Hi there,
We are trying to use cgroupv2 enabled GPU nodes in a OKE, but found that nvidia-device-plugin daemonset failed to start. This is working for cgroupv1.
The full context:
- we are using GPU enabled nodes in OKE, and follow the guide: https://docs.oracle.com/en-us/iaas/Content/ContEng/Tasks/contengcreatingcgroupv2enabledworkernodes.htm to create a custom image for the GPU nodes. The base image is
Oracle-Linux-8.10-Gen2-GPU-2025.03.18-0-OKE-1.32.1-763
- The node can be provisioned successfully, however, we found that there is no GPU device detected for that node, which is incurred by the crashed nvidia device plugin:
nvidia-container-cli: container error: cgroup subsystem devices not found.

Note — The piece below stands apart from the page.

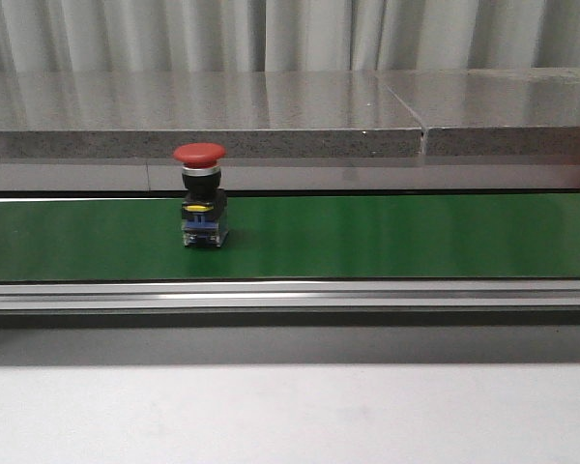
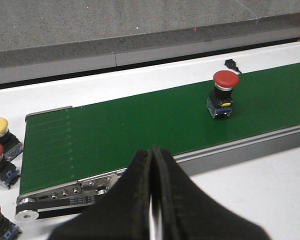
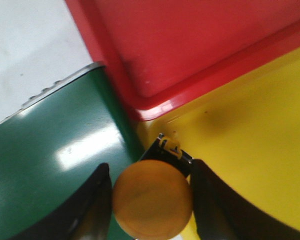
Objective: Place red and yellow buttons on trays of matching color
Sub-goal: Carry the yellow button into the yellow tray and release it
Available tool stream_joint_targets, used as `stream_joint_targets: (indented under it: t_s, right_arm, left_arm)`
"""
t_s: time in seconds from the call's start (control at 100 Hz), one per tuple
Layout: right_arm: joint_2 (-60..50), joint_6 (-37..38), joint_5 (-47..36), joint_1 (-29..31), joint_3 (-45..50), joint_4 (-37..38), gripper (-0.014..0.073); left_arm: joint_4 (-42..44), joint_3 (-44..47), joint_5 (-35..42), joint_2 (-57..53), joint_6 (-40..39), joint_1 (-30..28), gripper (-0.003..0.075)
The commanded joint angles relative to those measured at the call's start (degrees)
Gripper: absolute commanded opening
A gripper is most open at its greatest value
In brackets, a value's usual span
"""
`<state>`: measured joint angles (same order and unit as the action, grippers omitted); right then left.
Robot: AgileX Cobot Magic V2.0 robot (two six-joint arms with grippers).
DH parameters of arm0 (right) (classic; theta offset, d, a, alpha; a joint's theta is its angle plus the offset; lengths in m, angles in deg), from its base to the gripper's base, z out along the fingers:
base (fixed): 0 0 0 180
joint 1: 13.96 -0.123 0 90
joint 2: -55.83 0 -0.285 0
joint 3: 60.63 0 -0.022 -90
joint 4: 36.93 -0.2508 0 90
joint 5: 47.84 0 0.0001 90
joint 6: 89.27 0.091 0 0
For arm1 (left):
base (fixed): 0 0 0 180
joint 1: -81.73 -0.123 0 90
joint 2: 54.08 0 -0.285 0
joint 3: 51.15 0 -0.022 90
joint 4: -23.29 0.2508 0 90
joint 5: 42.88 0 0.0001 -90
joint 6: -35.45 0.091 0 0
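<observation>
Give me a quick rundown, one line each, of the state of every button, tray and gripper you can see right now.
Red button: upright on green belt.
Yellow button: between right gripper fingers, at the yellow tray edge.
Red tray: visible part bare.
Left gripper: shut, empty.
Spare buttons: standing beside the belt's end.

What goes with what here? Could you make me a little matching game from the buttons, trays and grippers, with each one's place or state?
Things:
1. red button
2. yellow button
3. red tray
4. left gripper

States:
A. shut, holding nothing
B. standing upright on the green belt
C. held between the right gripper fingers, over the yellow tray edge
D. empty as far as can be seen, beside the yellow tray

Pairs: 1-B, 2-C, 3-D, 4-A
</observation>
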<state>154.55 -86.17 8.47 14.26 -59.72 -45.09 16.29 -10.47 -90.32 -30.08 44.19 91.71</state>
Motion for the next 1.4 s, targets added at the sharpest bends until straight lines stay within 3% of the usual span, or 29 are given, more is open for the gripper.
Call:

- During the investigation, we found that the
cgroupv2 support in OCI does not expose the devices fs. which is a required thing fro nvidia-device-plugin, this controll group does exist for cgroupv1
- We tried to follow this guide to add the
devices control group but found it is fully blocked: https://docs.oracle.com/en/operating-systems/oracle-linux/8/boot/cgroups-CgroupsV2AppResMgt.html?source=%3Aow%3Ams%3Apt%3A%3A, and we are getting Invalid Argument.
Could you please suggest whether this is supported in OCI or not? Both cgroupv2 and GPU support is essential in our use case and hope OCI can expose the target devices.